My inbox was full of messages from my condor_schedd on the other
side of
the world telling me about problems with condor_shadow. The emails all
looked like this:
Subject: [Condor] Condor job 10725.239 put on hold
This is an automated email from the Condor system
on machine "pg-schedd1.altera.com". Do not reply.
Condor job 10725.239 has been put on hold.
No condor_shadow installed that supports vanilla jobs
on resources older than V6.3.3
Please correct this problem and release the job with
"condor_release"
My first thought was maybe the NFS file system where we host condor
went
down. Nope. I got smart to this years ago and now, on my central
servers, I keep Condor on local disk. So there's a copy of
condor_shadow
in /opt/condor/sbin. And it says it's 6.8.6 I386-LINUX_RHEL3 just like
it should.
Nothing has been changed in /opt/condor. Time stamps are fine.
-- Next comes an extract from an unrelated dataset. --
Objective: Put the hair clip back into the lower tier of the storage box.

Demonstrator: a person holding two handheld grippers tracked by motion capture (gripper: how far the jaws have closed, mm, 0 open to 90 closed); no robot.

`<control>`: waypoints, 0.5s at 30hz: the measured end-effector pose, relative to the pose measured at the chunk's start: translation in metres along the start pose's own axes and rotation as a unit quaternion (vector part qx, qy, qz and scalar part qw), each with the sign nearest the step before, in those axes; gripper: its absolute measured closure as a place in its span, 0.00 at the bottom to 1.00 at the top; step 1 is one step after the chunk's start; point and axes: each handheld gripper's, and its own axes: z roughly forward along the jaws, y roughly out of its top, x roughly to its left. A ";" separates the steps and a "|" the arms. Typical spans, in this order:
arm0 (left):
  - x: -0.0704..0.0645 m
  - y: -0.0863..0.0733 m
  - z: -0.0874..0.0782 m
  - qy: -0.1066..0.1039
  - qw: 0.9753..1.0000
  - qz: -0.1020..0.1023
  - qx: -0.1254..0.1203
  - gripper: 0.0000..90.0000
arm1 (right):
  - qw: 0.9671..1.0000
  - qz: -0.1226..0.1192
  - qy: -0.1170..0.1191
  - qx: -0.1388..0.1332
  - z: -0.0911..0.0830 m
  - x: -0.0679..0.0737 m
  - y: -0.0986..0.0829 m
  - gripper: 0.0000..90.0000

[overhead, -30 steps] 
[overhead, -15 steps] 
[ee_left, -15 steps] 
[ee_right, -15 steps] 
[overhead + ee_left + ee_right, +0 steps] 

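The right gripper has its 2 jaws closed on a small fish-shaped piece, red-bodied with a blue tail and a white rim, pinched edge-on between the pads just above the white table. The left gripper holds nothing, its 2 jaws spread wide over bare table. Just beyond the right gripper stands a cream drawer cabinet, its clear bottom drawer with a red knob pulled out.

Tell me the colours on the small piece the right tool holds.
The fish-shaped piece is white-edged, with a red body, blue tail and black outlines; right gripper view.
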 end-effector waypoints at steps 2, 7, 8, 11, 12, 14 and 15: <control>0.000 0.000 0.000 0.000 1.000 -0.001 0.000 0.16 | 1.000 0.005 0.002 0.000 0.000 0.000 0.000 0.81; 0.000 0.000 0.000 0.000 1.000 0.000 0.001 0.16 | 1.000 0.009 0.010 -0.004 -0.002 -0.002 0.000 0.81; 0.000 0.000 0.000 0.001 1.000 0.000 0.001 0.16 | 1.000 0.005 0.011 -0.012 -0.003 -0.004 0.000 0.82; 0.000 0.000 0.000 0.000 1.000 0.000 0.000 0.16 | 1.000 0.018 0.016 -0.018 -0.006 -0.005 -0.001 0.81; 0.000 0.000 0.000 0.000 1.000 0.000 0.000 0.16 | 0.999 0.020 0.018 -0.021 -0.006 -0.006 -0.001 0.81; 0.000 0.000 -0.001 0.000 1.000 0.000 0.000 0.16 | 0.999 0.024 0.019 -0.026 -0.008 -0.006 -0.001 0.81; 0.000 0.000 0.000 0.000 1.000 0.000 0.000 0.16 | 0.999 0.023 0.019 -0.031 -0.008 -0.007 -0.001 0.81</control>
Very mysterious. The emails happened around 7:00 am. I didn't see them
until 10:00 am. Looking at the queue on the scheduler now everything
is
either I or R, so it all got released automatically.
Can anyone offer some insight into what might have occurred here?
We've
*never* run anything older that 6.7.x at Altera. My guess is that this
message might get sent if a condor_shadow binary can't be found -- is
that possible? Someone /opt/condor/sbin/condor_shadow couldn't be seen
by the condor_schedd process running the machine perhaps?